- **YOUR ASSIGNMENT**:
The records must be returned word for word.

- **INPUT**:
Content starts

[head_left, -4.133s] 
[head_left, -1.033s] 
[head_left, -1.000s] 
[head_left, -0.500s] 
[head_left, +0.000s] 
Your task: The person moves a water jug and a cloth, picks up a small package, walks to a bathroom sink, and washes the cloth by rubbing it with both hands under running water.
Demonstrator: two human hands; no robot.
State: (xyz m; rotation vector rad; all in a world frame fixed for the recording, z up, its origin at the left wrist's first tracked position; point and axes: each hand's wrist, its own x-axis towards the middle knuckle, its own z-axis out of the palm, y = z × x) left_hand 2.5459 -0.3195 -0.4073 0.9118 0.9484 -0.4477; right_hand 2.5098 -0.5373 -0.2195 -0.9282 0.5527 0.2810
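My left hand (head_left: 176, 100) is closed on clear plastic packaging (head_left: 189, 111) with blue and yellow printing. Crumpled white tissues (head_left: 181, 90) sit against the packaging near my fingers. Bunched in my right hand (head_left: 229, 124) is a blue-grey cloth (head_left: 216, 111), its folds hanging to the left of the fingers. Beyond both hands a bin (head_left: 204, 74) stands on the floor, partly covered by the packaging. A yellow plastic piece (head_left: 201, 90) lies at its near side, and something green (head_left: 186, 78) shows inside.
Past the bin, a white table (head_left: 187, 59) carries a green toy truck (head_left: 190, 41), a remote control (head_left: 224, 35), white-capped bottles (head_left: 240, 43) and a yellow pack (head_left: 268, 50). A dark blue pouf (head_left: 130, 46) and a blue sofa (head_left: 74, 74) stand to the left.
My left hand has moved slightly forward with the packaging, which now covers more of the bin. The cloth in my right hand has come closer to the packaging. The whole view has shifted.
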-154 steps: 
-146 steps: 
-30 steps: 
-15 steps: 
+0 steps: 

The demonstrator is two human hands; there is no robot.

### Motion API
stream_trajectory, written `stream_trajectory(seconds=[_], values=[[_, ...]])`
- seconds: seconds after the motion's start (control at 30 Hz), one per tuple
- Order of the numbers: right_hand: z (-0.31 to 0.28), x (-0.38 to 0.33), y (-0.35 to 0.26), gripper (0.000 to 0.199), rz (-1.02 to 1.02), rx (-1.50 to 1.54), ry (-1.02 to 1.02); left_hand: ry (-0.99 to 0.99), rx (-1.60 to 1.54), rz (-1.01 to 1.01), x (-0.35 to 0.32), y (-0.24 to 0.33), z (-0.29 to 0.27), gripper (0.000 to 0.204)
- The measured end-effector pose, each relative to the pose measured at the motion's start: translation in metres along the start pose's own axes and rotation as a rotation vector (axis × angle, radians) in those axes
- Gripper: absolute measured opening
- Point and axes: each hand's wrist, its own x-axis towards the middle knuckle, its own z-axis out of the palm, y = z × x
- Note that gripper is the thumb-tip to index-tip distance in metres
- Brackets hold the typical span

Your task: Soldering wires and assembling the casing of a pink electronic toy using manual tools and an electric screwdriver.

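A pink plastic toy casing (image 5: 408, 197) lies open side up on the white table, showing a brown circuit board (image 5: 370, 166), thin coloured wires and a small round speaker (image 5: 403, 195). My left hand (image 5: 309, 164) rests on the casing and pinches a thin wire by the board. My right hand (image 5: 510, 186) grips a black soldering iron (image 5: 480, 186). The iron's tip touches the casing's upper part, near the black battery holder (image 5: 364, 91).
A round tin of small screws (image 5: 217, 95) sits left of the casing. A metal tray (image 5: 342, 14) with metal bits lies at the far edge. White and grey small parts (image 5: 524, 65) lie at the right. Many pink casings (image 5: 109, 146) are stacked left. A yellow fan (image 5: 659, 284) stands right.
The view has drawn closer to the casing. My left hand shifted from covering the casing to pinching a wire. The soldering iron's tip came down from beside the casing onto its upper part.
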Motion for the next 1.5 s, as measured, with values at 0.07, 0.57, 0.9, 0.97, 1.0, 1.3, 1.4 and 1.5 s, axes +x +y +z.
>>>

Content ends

- **OUTPUT OF THE EXERCISE**:
[head_left, -4.133s] 
[head_left, -1.033s] 
[head_left, -1.000s] 
[head_left, -0.500s] 
[head_left, +0.000s] 
Your task: The person moves a water jug and a cloth, picks up a small package, walks to a bathroom sink, and washes the cloth by rubbing it with both hands under running water.
Demonstrator: two human hands; no robot.
State: (xyz m; rotation vector rad; all in a world frame fixed for the recording, z up, its origin at the left wrist's first tracked position; point and axes: each hand's wrist, its own x-axis towards the middle knuckle, its own z-axis out of the palm, y = z × x) left_hand 2.5459 -0.3195 -0.4073 0.9118 0.9484 -0.4477; right_hand 2.5098 -0.5373 -0.2195 -0.9282 0.5527 0.2810
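My left hand (head_left: 176, 100) is closed on clear plastic packaging (head_left: 189, 111) with blue and yellow printing. Crumpled white tissues (head_left: 181, 90) sit against the packaging near my fingers. Bunched in my right hand (head_left: 229, 124) is a blue-grey cloth (head_left: 216, 111), its folds hanging to the left of the fingers. Beyond both hands a bin (head_left: 204, 74) stands on the floor, partly covered by the packaging. A yellow plastic piece (head_left: 201, 90) lies at its near side, and something green (head_left: 186, 78) shows inside.
Past the bin, a white table (head_left: 187, 59) carries a green toy truck (head_left: 190, 41), a remote control (head_left: 224, 35), white-capped bottles (head_left: 240, 43) and a yellow pack (head_left: 268, 50). A dark blue pouf (head_left: 130, 46) and a blue sofa (head_left: 74, 74) stand to the left.
My left hand has moved slightly forward with the packaging, which now covers more of the bin. The cloth in my right hand has come closer to the packaging. The whole view has shifted.
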-154 steps: 
-146 steps: 
-30 steps: 
-15 steps: 
+0 steps: 

The demonstrator is two human hands; there is no robot.

### Motion API
stream_trajectory, written `stream_trajectory(seconds=[_], values=[[_, ...]])`
- seconds: seconds after the motion's start (control at 30 Hz), one per tuple
- Order of the numbers: right_hand: z (-0.31 to 0.28), x (-0.38 to 0.33), y (-0.35 to 0.26), gripper (0.000 to 0.199), rz (-1.02 to 1.02), rx (-1.50 to 1.54), ry (-1.02 to 1.02); left_hand: ry (-0.99 to 0.99), rx (-1.60 to 1.54), rz (-1.01 to 1.01), x (-0.35 to 0.32), y (-0.24 to 0.33), z (-0.29 to 0.27), gripper (0.000 to 0.204)
- The measured end-effector pose, each relative to the pose measured at the motion's start: translation in metres along the start pose's own axes and rotation as a rotation vector (axis × angle, radians) in those axes
- Gripper: absolute measured opening
- Point and axes: each hand's wrist, its own x-axis towards the middle knuckle, its own z-axis out of the palm, y = z × x
- Note that gripper is the thumb-tip to index-tip distance in metres
- Brackets hold the typical span

Your task: Soldering wires and assembling the casing of a pink electronic toy using manual tools and an electric screwdriver.

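A pink plastic toy casing (image 5: 408, 197) lies open side up on the white table, showing a brown circuit board (image 5: 370, 166), thin coloured wires and a small round speaker (image 5: 403, 195). My left hand (image 5: 309, 164) rests on the casing and pinches a thin wire by the board. My right hand (image 5: 510, 186) grips a black soldering iron (image 5: 480, 186). The iron's tip touches the casing's upper part, near the black battery holder (image 5: 364, 91).
A round tin of small screws (image 5: 217, 95) sits left of the casing. A metal tray (image 5: 342, 14) with metal bits lies at the far edge. White and grey small parts (image 5: 524, 65) lie at the right. Many pink casings (image 5: 109, 146) are stacked left. A yellow fan (image 5: 659, 284) stands right.
The view has drawn closer to the casing. My left hand shifted from covering the casing to pinching a wire. The soldering iron's tip came down from beside the casing onto its upper part.
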Motion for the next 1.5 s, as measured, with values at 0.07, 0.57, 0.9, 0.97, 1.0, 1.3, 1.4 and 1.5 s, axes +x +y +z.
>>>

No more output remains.